AIM OF THE TASK: The word "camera" marks the lines you need; copy each of them from the data.
*** RAW DATA Section Begins ***
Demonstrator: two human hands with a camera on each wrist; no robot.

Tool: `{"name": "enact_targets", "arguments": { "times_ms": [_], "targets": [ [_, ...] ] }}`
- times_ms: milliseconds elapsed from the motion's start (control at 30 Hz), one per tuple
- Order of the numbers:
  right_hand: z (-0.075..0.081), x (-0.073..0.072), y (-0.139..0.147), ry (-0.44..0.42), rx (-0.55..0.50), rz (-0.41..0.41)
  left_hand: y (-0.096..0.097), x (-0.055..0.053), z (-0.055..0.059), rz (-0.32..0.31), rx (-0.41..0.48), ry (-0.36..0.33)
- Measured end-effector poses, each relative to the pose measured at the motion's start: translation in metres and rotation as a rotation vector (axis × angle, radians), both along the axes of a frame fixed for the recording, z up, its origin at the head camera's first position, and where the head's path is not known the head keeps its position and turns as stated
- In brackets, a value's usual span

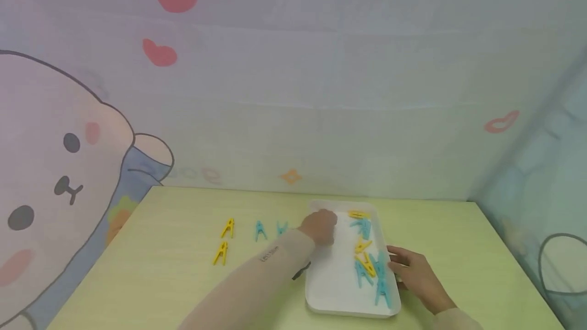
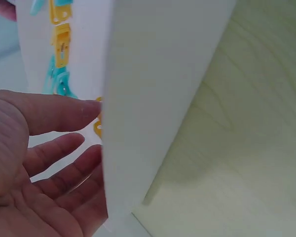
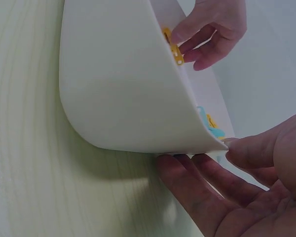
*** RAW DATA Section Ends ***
EXERCISE RESULT:
Demonstrator: two human hands with a camera on each wrist; no robot.
- Measured end-effector poses, each relative to the pose measured at the motion's start: translation in metres and rotation as a rotation vector (axis × angle, radians), both along the axes of a frame fixed for the recording, z up, its origin at the head camera's first position, and where the head's path is not known the head keeps its position and turns as stated

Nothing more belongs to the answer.